● **PROBLEM DETAILS**: Each line below should be repeated exactly, but no picture should be carried over.

**** SOURCE MATERIAL ****

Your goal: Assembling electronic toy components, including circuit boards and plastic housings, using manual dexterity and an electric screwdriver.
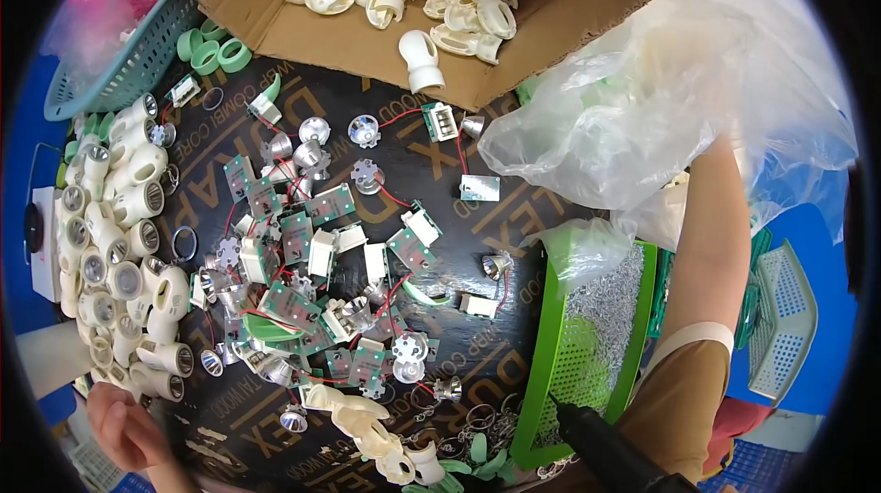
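Note:
My right arm reaches up the right side to a clear plastic bag (587, 117). My right hand (693, 48) shows only as a faint blur behind the film, its fingers hidden. Pale green pieces show dimly inside the bag. At the lower left, my left hand (124, 429) is loosely curled, with nothing visible in it. Beside it lies a pile of cream torch heads (115, 245) with reflectors fitted. Across the middle of the black board spread several small green circuit boards (296, 236) with white blocks, wired in red to silver reflectors (364, 131).
A cardboard box (321, 44) of cream shells stands at the back. A green basket (647, 296) of small screws lies on the right, a black screwdriver-like tool (606, 443) over its near end. Cream shells (358, 420) and metal rings (479, 417) lie in front; a blue basket (119, 76) stands back left.

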`<act>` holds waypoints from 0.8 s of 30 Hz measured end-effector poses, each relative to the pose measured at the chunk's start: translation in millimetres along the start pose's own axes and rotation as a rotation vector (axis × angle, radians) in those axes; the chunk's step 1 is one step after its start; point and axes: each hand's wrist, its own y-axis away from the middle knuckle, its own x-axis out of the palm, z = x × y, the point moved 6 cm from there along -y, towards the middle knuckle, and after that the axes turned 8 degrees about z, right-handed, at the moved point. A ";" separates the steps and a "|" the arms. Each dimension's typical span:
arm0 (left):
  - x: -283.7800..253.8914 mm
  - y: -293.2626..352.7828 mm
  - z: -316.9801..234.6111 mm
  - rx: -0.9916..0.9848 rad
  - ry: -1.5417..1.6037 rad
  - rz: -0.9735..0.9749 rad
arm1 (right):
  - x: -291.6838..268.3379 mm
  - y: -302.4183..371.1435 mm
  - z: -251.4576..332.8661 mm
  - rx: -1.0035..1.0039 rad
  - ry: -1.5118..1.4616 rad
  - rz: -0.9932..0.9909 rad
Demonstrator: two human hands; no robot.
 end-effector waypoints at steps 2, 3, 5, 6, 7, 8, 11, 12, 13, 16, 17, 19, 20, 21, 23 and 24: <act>0.0 1.9 2.3 -0.013 0.029 -0.016 | 4.8 3.5 -2.9 0.003 0.006 -0.013; 0.1 2.3 3.2 -0.035 0.057 -0.029 | 7.1 5.0 -2.2 0.003 0.011 -0.017; 0.4 -0.7 -0.2 -0.019 0.096 -0.017 | 10.5 8.2 0.4 0.004 0.024 -0.025; 1.0 -1.2 -1.8 -0.006 0.130 -0.003 | 11.6 10.0 2.4 0.004 0.032 -0.028; 1.3 1.8 4.2 -0.034 0.106 0.010 | 8.6 11.5 5.9 0.003 0.044 -0.033; 1.6 5.3 6.6 -0.031 0.116 0.004 | 4.8 13.0 9.8 0.003 0.056 -0.037; -9.6 -1.7 0.0 -0.066 0.144 -0.031 | 21.6 55.3 25.2 -0.008 0.032 -0.045; -7.4 -3.6 -0.4 -0.060 0.193 -0.046 | 7.8 49.1 19.4 -0.009 0.056 -0.047; -6.0 -3.5 0.4 -0.054 0.239 -0.061 | -4.4 48.7 14.5 -0.009 0.077 -0.050; -11.2 2.9 1.0 -0.024 0.241 -0.037 | 16.9 45.9 25.4 -0.013 0.085 -0.065; -10.9 3.5 1.4 -0.018 0.244 -0.043 | 19.5 46.7 28.8 -0.015 0.091 -0.073; -13.1 1.9 -2.6 0.004 0.267 -0.055 | 37.8 49.6 46.0 -0.020 0.082 -0.087; -12.0 2.4 -3.7 0.010 0.272 -0.062 | 36.2 48.8 48.4 -0.020 0.090 -0.096; -11.1 2.9 -3.9 0.001 0.299 -0.084 | 29.4 51.9 49.6 -0.020 0.100 -0.104; -13.1 0.7 -6.8 -0.005 0.330 -0.109 | 20.8 50.6 58.7 -0.021 0.117 -0.117; -13.2 -2.2 -9.4 -0.004 0.342 -0.074 | 12.8 53.0 65.0 -0.021 0.125 -0.121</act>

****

● **OUTPUT FOR THIS EXERCISE**:
Your goal: Assembling electronic toy components, including circuit boards and plastic housings, using manual dexterity and an electric screwdriver.
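Note:
My right arm reaches up the right side to a clear plastic bag (587, 117). My right hand (693, 48) shows only as a faint blur behind the film, its fingers hidden. Pale green pieces show dimly inside the bag. At the lower left, my left hand (124, 429) is loosely curled, with nothing visible in it. Beside it lies a pile of cream torch heads (115, 245) with reflectors fitted. Across the middle of the black board spread several small green circuit boards (296, 236) with white blocks, wired in red to silver reflectors (364, 131).
A cardboard box (321, 44) of cream shells stands at the back. A green basket (647, 296) of small screws lies on the right, a black screwdriver-like tool (606, 443) over its near end. Cream shells (358, 420) and metal rings (479, 417) lie in front; a blue basket (119, 76) stands back left.
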
`<act>` holds waypoints from 0.8 s of 30 Hz measured end-effector poses, each relative to the pose measured at the chunk's start: translation in millimetres along the start pose's own axes and rotation as a rotation vector (axis × angle, radians) in those axes; the chunk's step 1 is one step after its start; point and axes: each hand's wrist, its own y-axis away from the middle knuckle, its own x-axis out of the palm, z = x × y, the point moved 6 cm from there along -y, towards the middle knuckle, and after that the axes turned 8 degrees about z, right-handed, at the moved point. A ";" separates the steps and a "|" the arms. Each dimension's typical span:
arm0 (left):
  - x: -283.7800..253.8914 mm
  - y: -293.2626..352.7828 mm
  - z: -316.9801..234.6111 mm
  - rx: -0.9916..0.9848 rad
  - ry: -1.5417..1.6037 rad
  - rz: -0.9735..0.9749 rad
arm1 (right):
  - x: -291.6838..268.3379 mm
  - y: -302.4183..371.1435 mm
  - z: -251.4576..332.8661 mm
  - rx: -1.0035..1.0039 rad
  - ry: -1.5118..1.4616 rad
  - rz: -0.9932..0.9909 rad
Demonstrator: two human hands; no robot.
 end-effector waypoints at steps 2, 3, 5, 6, 7, 8, 11, 12, 13, 16, 17, 19, 20, 21, 23 and 24: <act>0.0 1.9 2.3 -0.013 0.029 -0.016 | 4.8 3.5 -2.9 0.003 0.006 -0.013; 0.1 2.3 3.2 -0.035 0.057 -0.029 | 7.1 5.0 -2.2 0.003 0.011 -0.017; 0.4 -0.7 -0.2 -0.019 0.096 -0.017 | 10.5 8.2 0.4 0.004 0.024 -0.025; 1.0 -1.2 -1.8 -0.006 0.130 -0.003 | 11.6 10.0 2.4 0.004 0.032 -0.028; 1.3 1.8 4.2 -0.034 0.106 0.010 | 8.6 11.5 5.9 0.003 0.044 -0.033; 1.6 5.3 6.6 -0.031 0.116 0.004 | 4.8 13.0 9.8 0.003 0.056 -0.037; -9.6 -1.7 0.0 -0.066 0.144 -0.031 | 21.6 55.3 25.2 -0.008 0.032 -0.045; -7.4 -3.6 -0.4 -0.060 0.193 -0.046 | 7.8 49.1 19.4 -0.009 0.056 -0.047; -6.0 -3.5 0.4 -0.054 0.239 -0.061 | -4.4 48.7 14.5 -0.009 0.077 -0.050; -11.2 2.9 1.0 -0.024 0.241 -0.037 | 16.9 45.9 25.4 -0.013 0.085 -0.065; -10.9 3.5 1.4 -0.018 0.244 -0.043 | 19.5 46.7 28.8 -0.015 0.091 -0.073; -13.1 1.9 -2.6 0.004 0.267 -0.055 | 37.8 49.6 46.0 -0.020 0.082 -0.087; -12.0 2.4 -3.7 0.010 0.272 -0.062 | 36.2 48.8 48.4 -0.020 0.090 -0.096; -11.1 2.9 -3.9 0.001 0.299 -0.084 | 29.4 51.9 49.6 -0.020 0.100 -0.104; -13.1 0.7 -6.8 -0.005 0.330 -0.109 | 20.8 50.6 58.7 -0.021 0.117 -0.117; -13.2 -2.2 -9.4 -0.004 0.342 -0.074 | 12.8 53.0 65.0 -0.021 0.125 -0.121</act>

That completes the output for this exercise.